Malvenidos al Tercer Mundo de la esquina.

¿Dejaríamos que los asesinos en serie nos dieran recomendaciones y presionaran al gobierno para que legislara sobre asesinatos, permisividad y legalidad de los crímenes? Es posible que algún demente dijera que si, porque de todo hay en esta vida. Pero lo normal, lo ético y lo humanamente responsable es encarcelar a los asesinos y no dejar que den lecciones de moralidad.

Esto que parece algo evidente y que podríamos definir como una chorrada, tiene el fin de poner al lector en antecedentes sobre lo que está pasando. Estamos dejando que delincuentes que se dedican al expolio, a la especulación, al tráfico de influencias y al trilerismo extremo, nos den lecciones de moralidad, presionen a nuestros gobernantes para legislar en su favor, y manipulen a los inocentes a fin de que crean que los malos, los radicales y los antisistema somos todos aquellos que nos oponemos a sus medidas, a su juego y a su legalidad manifiestamente inmoral.

Desde la Unión, dónde mandan aquellos que a través de Goldman Sachs maquillaron, manipularon e hicieron endeudarse a países como Grecia para que parecieran gigantes económicos que se convirtieron en papel de baño de una capa mojado, le dicen al indolente inmovilista cuya participación en el escándalo de los sobres, las comisiones y la financiación ilegal no ha sido aclarada, que debe volver a subir el IVA a aquellos productos que aún permanecen con el reducido (el pan, la leche, los huevos, la fruta, las verduras y los medicamentos) y que debe volver a subir los impuestos a los carburantes (que no sólo son gasolina para los coches. Son gasóleo para la calefacción, son fuerza motriz para transportistas, agricultores y pescadores, y son gas para cocinar y la higiene).

Por otra parte, los talibanes del liberalismo alemán, esos que dicen que Alemania está pagando a los vagos del sur y que no quieren recordar que fueron los ciudadanos de los países periféricos los que sacaron a Alemania de su crisis especial de los años 90, dicen que España debe devaluar su PIB un 30% en los próximos años. Que el registrador indolente debe realizar otra reforma laboral que rebaje los salarios (¿aún más?) que deje los despidos sin ningún tipo de indemnización y que abra las puertas y las ventanas de par en par a los trabajos de 350 euros/mes (por las horas que te toque ya que en la cultura española no está el respetar normas ni horarios).

Las conclusiones son claras y cualquier tuercebotas que no sepa sumar dos y dos puede llegar a ellas. (Cualquier tuercebotas que no se dedique al trilerismo hijoputiano). Si suben los impuestos de los productos básicos desde el 4 al 21% estarán haciendo que muchos trabajadores ni siquiera puedan acceder a la alimentación básica. Si suben los impuestos de los carburantes, estarán haciendo que muchas personas que ya no pueden calentarse, tampoco puedan cocinar o ducharse. Si rebajan los salarios aún más y se establecen salarios de 350 euros con jornadas interminables, estarán obligando a la gente a vivir hacinados, o en el propio trabajo, sin apenas comer (sólo arroz y judías secas), sin condiciones higiénicas de ningún tipo y sin ocio ni tiempo libre. ¿Todavía no os suena? ¿Y si nos ponen los ojos rasgados y un sombrero redondo y acabado en punta? La chinalización de los países del sur de Europa va viento en popa.

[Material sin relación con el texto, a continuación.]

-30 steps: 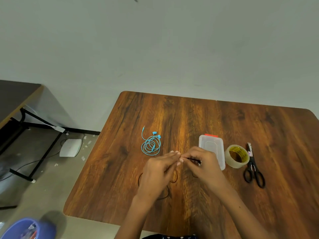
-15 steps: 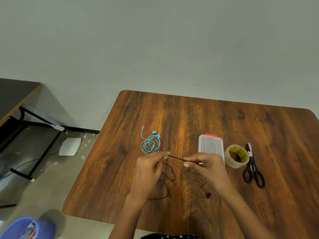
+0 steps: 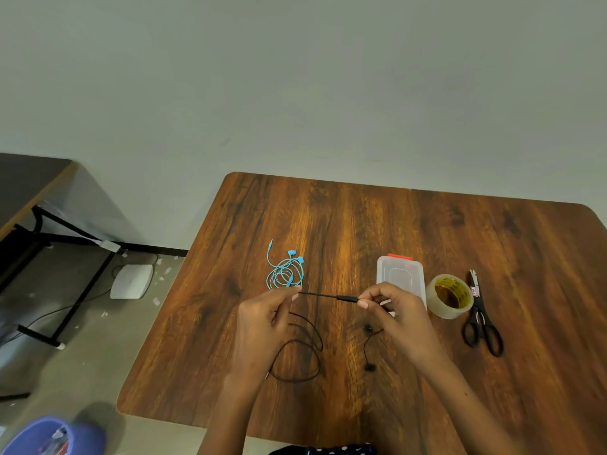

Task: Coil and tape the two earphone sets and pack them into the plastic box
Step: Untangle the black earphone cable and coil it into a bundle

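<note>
**Black earphone cord stretched between two pinching hands**

The left hand (image 3: 262, 320) pinches the black earphone cord (image 3: 325, 295) between thumb and fingertips, its other fingers loosely curled beneath. The right hand (image 3: 399, 315) pinches the same cord at the end of a thicker black inline piece, thumb and forefinger closed on it and the remaining fingers curled in. Between the two pinches the cord runs taut and nearly level above the wooden table (image 3: 361, 218).

From the left hand the rest of the cord drops in loose loops onto the table, lying open and uncoiled. From under the right hand two short strands hang down, each ending in a black earbud; whether the buds rest on the table or hang just above it cannot be told.

The blue earphones (image 3: 285, 274) lie on the table just beyond the left hand, loosely coiled, with the plug end and both buds sticking out toward the far side. The plastic box (image 3: 399, 274), clear with an orange-red clasp at its far edge, lies lid-on just beyond the right hand. Beside it to the right sits a roll of clear tape (image 3: 450, 296); its yellow core carries dark printing too small to read. Black-handled scissors (image 3: 480, 315) lie just right of the roll, with a small label near the pivot that is not legible.
</note>
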`<control>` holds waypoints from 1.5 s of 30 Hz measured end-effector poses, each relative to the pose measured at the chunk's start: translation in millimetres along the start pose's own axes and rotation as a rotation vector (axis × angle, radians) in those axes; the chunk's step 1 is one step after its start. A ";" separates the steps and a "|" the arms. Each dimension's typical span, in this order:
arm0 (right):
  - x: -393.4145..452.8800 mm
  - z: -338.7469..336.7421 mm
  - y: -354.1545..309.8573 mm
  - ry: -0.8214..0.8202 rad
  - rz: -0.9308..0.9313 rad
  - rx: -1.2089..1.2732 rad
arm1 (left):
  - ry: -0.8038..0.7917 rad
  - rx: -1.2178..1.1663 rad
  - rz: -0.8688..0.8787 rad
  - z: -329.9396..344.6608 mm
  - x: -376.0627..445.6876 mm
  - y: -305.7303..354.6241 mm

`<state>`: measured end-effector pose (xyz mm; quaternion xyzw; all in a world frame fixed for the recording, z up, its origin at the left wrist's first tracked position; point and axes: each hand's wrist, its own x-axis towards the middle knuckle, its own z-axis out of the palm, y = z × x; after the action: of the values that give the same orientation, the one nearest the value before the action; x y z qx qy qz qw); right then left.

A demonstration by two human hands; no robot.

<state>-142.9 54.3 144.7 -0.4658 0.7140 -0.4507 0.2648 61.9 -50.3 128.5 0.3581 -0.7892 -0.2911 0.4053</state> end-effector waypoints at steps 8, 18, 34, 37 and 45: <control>0.2 10.0 -3.5 -0.047 -0.058 -0.134 | -0.162 0.112 0.044 5.8 3.1 11.3; -0.3 15.7 -16.3 -0.060 -0.064 -0.037 | -0.297 -0.018 0.105 24.4 10.4 27.2; 9.8 7.2 -12.2 -0.101 -0.089 -0.138 | -0.395 0.074 0.138 21.0 18.2 25.2; 14.5 4.8 -12.4 -0.209 -0.098 -0.137 | -0.401 0.066 0.140 20.5 19.0 22.6; 21.2 6.9 -9.2 -0.359 -0.191 -0.213 | -0.354 0.010 0.103 18.7 18.6 14.6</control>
<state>-142.5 30.9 150.7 -0.6292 0.6518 -0.3056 0.2929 33.5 -53.7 138.1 0.2625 -0.8668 -0.3246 0.2726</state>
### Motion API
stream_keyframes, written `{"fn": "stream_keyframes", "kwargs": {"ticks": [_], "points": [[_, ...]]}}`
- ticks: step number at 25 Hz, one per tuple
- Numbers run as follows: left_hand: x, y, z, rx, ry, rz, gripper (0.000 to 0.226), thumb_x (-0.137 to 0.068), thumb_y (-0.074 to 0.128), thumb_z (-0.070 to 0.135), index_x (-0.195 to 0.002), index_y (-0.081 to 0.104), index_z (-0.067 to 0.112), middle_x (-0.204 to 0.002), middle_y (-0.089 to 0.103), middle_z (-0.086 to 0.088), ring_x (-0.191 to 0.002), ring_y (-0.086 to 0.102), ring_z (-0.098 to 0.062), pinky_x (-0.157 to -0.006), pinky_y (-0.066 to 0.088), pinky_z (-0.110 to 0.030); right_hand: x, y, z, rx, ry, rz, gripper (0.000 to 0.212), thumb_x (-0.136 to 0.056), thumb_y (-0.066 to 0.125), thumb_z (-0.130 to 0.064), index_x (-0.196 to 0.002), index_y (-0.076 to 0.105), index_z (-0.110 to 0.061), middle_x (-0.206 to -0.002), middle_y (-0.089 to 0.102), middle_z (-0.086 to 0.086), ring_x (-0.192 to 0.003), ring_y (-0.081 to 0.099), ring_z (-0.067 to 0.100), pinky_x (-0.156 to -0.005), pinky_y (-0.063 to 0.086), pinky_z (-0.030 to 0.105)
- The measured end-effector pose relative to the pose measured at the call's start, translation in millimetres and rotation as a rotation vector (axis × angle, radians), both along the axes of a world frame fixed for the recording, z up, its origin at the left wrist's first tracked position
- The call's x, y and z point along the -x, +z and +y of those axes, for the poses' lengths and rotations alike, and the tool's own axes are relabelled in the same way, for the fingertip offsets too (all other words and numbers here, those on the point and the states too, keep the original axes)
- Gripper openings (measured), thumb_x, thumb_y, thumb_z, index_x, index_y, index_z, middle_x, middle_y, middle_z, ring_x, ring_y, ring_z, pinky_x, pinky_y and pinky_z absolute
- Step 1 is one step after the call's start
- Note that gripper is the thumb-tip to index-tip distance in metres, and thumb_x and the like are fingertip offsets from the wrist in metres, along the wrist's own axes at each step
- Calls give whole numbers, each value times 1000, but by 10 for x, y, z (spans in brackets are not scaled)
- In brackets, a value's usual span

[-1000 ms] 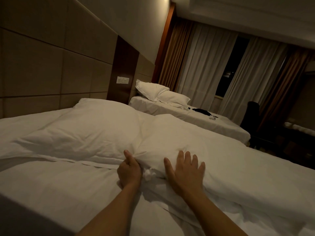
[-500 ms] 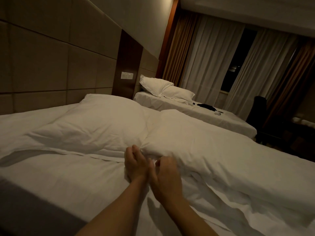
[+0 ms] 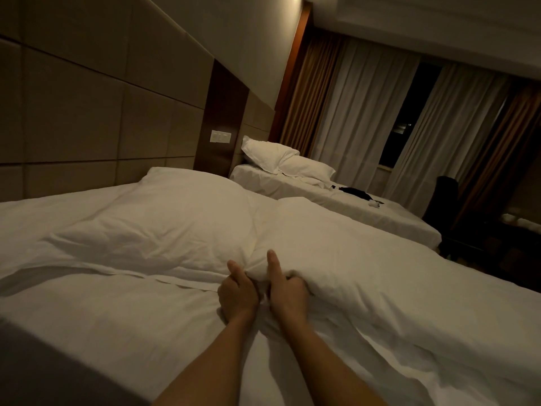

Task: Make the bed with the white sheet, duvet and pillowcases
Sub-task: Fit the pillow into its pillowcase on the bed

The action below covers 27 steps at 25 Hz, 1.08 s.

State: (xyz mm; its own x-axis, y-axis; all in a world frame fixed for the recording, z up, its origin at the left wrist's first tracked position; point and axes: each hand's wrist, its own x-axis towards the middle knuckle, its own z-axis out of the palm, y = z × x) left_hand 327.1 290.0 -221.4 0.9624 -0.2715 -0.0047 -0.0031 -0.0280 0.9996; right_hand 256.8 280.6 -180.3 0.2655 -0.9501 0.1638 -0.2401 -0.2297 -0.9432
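A white duvet point(image 3: 366, 259) lies bunched across the near bed, over a white sheet point(image 3: 96, 312). A white pillow point(image 3: 164, 218) rests at the headboard end, left of centre. My left hand point(image 3: 237, 291) and my right hand point(image 3: 288, 291) sit side by side at the duvet's near edge. Each grips a fold of the duvet cloth with the thumb up and the fingers curled under it. The fingertips are hidden in the fabric.
A padded headboard wall point(image 3: 87, 112) runs along the left. A second bed point(image 3: 336, 200) stands beyond, with two pillows point(image 3: 278, 156) and small dark items point(image 3: 355, 192) on it. A dark chair point(image 3: 445, 200) stands by the curtains point(image 3: 366, 112) at the right.
My right hand lay flat on the duvet a second ago; it has slid left beside my left hand and curled onto the duvet edge. The view has shifted slightly.
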Motion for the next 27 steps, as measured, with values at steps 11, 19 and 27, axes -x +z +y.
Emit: {"fn": "stream_keyframes", "kwargs": {"ticks": [11,19,27], "points": [[67,-137,6,-10,19,-93,65,-107,22,41,-106,73,1,-116,68,-26,-110,60,-41,-87,44,-43,-59,89,-226,115,92,-19,64,-91,65,-53,-140,56,-13,-141,57,-1,-136,48,19,-116,32,29],[109,-83,10,-6,-74,-126,72,-104,20,48,-101,72,-1,-104,69,-28,-102,64,-42,-78,43,-41,-331,270,-184,332,31,75,48,-102,51,-37,-131,61,0,-134,62,13,-130,54,26,-101,29,13],[83,-137,-17,-17,6,-34,67,-104,21,50,-117,69,5,-117,67,-25,-110,61,-41,-86,43,-42,-276,221,-210,277,208,154,52,-101,51,-46,-132,60,-6,-137,60,10,-134,49,23,-110,26,16]]}}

Mientras, como en China, cada vez, los multimillonarios tienen más y los más pobres, lo son también mucho más. Malvenido sea el nuevo tercer mundo al que nos dirigimos. Un nuevo tercer mundo, con internet, con móvil, televisión y centros comerciales, pero sin comida, sin vivienda, sin tiempo libre y sin dinero con el que poder “disfrutar” de todas esas cosas del primer mundo a las que no podremos acceder.

Mientras, un 50 % de la población aún está en Babia y cree que la solución pasa por cambiar el voto de los del partido de los negocios a los del partido del liberalismo camuflado y de éste de nuevo a los otros y así hasta el infinito y más allá.

Todo, desde el desmantelamiento de la educación pública, hasta la destrucción del estado tal y como lo conocemos pasando por la privatización de los servicios públicos y por tanto la exclusión de los mismos a la mayor parte de los ciudadanos, todo, va dirigido en el mismo camino. Hacer que unos pocos sigan viviendo por encima de nuestras posibilidades a costa de nuestro sufrimiento, de nuestro maltrato y de convertirnos en nuevos esclavos. Todo con el fin de prepararse para la siguiente crisis que ya no será capital sino medioambiental.